With pictures left out, extract every line between the start of the records below and the line holding "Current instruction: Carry", inclusive.

╔══

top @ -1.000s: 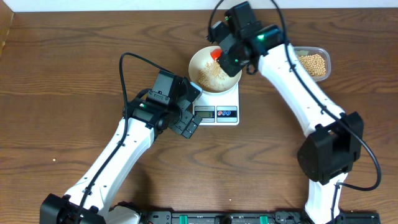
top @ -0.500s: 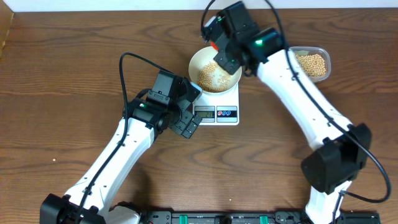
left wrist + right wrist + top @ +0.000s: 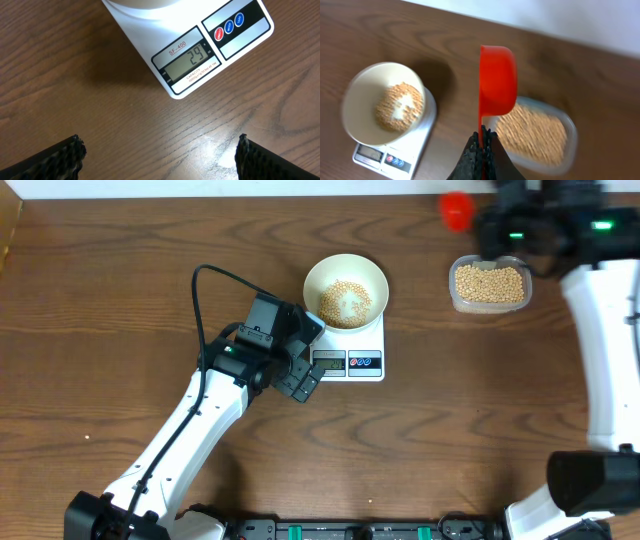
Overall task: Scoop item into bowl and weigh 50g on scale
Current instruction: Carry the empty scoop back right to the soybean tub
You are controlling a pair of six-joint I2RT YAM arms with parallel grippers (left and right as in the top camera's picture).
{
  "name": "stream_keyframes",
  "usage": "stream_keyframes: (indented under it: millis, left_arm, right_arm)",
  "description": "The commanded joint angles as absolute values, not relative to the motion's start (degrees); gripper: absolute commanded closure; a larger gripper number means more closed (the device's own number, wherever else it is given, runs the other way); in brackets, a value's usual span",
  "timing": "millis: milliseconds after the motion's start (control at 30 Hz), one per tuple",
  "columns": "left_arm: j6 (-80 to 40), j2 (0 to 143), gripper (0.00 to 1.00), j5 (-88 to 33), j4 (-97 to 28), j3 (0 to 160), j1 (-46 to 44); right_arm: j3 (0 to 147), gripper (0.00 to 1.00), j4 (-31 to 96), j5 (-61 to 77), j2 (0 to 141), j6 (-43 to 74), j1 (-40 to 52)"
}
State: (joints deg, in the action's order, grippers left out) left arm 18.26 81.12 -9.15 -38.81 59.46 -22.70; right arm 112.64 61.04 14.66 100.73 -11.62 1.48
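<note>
The white bowl [image 3: 345,290] sits on the white scale [image 3: 348,362] and holds a heap of pale-tan beans [image 3: 345,302]. The scale's display [image 3: 186,62] reads 29. My right gripper [image 3: 481,142] is shut on the handle of a red scoop [image 3: 497,85], held above the table at the far right by the clear tub; the scoop also shows in the overhead view [image 3: 456,211]. The bowl [image 3: 384,102] shows in the right wrist view too. My left gripper [image 3: 160,155] is open and empty, hovering over bare wood just in front of the scale.
A clear plastic tub [image 3: 489,284] full of beans stands right of the scale; it also shows in the right wrist view [image 3: 532,131]. The left arm [image 3: 190,420] stretches from the front edge toward the scale.
My right gripper has swung the red scoop from over the bowl to the right, up beside the clear tub. The left arm has not moved.
</note>
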Motion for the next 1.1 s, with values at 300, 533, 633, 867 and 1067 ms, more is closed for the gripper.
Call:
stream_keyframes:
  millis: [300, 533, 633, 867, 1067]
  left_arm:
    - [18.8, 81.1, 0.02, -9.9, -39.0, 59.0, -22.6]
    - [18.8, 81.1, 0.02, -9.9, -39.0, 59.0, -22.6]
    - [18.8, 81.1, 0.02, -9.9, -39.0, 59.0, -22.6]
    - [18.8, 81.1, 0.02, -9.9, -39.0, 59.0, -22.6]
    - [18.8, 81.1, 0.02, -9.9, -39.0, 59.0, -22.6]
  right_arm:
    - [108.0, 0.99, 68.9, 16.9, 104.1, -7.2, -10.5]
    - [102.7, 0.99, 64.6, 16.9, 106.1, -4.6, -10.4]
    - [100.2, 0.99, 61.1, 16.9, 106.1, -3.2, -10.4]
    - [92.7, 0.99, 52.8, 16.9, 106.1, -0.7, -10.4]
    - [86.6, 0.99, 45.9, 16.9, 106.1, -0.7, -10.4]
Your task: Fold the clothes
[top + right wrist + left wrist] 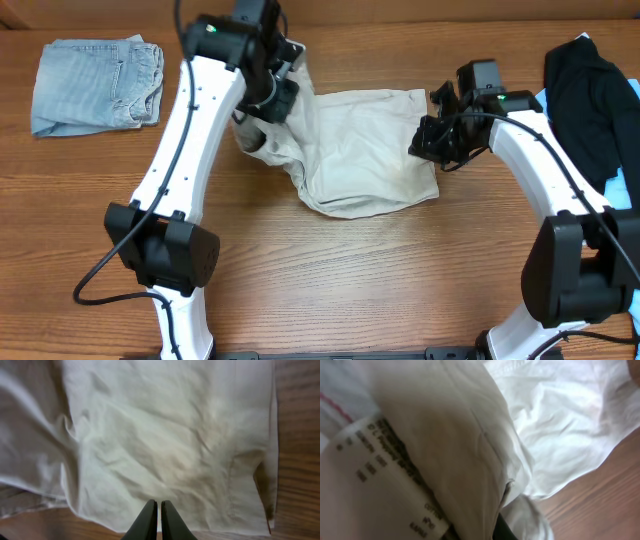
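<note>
The beige shorts [365, 150] lie crumpled at the table's middle. Their left part is lifted and bunched up at my left gripper [270, 95], which is shut on the cloth. In the left wrist view the shorts [560, 420] drape right over the camera, the white printed label [375, 470] shows close up, and only a dark bit of finger [501, 530] is seen. My right gripper [428, 140] is at the shorts' right edge. In the right wrist view its fingers [154, 505] are shut and empty just above the flat cloth [165, 435].
A folded light-blue denim garment [95, 82] lies at the back left. A black garment [598, 100] on light-blue cloth lies at the right edge, behind my right arm. Bare wooden table [330, 270] runs along the front.
</note>
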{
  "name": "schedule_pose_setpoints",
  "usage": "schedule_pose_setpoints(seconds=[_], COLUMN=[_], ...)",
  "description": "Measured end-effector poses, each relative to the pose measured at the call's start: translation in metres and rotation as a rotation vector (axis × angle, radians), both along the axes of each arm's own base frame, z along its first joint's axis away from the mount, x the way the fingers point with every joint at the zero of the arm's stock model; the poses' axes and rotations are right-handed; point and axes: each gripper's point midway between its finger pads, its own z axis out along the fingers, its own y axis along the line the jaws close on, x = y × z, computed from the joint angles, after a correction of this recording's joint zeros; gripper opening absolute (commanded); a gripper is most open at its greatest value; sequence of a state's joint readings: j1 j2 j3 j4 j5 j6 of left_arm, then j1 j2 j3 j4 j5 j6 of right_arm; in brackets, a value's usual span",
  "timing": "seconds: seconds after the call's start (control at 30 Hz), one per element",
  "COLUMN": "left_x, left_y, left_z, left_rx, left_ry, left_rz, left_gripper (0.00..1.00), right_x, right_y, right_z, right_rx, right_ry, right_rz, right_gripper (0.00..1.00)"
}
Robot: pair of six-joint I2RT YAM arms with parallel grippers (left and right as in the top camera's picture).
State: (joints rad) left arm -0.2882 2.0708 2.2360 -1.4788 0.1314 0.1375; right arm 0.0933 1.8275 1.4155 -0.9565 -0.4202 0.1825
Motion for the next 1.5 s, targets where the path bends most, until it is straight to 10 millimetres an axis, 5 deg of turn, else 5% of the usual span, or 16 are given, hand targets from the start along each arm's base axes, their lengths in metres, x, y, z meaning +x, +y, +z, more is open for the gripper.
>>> schedule_pose_setpoints(seconds=[0.27,0.63,1.2,1.5], left_x=[-0.024,-0.016,0.020,0.020], left_y=[0.027,0.057,0.048,0.038], left_z=[0.028,0.032,0.043,0.042], left_rx=[0.145,0.318,0.282,0.218], left_ry=[0.012,-0.033,-0.188,-0.184], left_rz=[-0.065,-0.130,-0.090,-0.079], left_gripper=[0.04,0.04,0.04,0.04], right_x=[0.001,0.005,0.001,0.005], right_y=[-0.003,0.002,0.018,0.019], right_z=[-0.001,-0.006,-0.084,-0.093], right_rx=[-0.018,-0.028,-0.071,-0.073], right_ry=[-0.006,-0.023,0.120,0.118], right_rz=[0.003,0.027,0.080,0.079], right_gripper=[0.08,0.08,0.06,0.04])
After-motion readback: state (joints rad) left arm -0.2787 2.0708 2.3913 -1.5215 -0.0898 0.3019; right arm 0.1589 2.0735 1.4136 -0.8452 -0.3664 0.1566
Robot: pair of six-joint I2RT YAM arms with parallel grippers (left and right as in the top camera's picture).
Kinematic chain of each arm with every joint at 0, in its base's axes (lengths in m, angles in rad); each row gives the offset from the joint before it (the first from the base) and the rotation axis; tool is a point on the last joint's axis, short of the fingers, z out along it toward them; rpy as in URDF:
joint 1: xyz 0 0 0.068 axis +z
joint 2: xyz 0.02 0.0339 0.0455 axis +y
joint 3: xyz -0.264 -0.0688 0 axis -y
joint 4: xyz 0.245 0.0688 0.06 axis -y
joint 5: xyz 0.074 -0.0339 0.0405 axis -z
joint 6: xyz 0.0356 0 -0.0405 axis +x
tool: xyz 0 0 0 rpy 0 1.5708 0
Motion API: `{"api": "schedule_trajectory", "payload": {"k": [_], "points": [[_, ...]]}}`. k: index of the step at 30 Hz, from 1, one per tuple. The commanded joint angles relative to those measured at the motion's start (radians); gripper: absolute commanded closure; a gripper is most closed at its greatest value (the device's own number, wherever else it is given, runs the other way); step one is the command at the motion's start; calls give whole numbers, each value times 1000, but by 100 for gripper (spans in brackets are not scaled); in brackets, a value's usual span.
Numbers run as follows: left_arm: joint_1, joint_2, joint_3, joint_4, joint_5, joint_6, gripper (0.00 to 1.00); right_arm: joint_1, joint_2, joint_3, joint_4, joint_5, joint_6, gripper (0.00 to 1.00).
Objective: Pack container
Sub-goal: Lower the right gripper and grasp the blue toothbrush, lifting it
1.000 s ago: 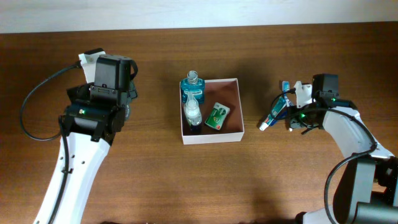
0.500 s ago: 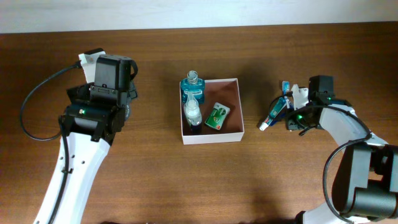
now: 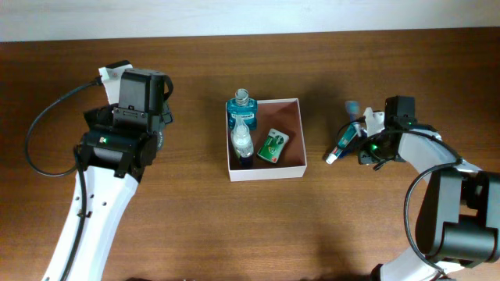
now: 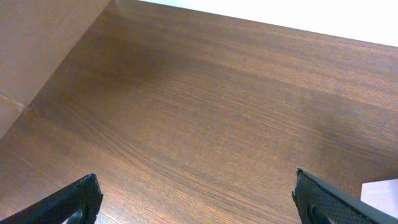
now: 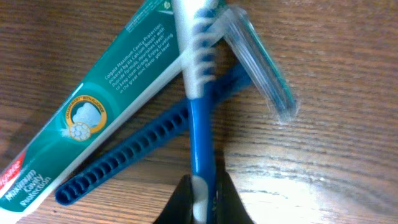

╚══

**COMPLETED EXERCISE**
top @ -1.000s: 
top @ -0.500s: 
left wrist + right wrist + top @ +0.000s: 
Overall task: Scoop item into bowl and weigh 50g on scale
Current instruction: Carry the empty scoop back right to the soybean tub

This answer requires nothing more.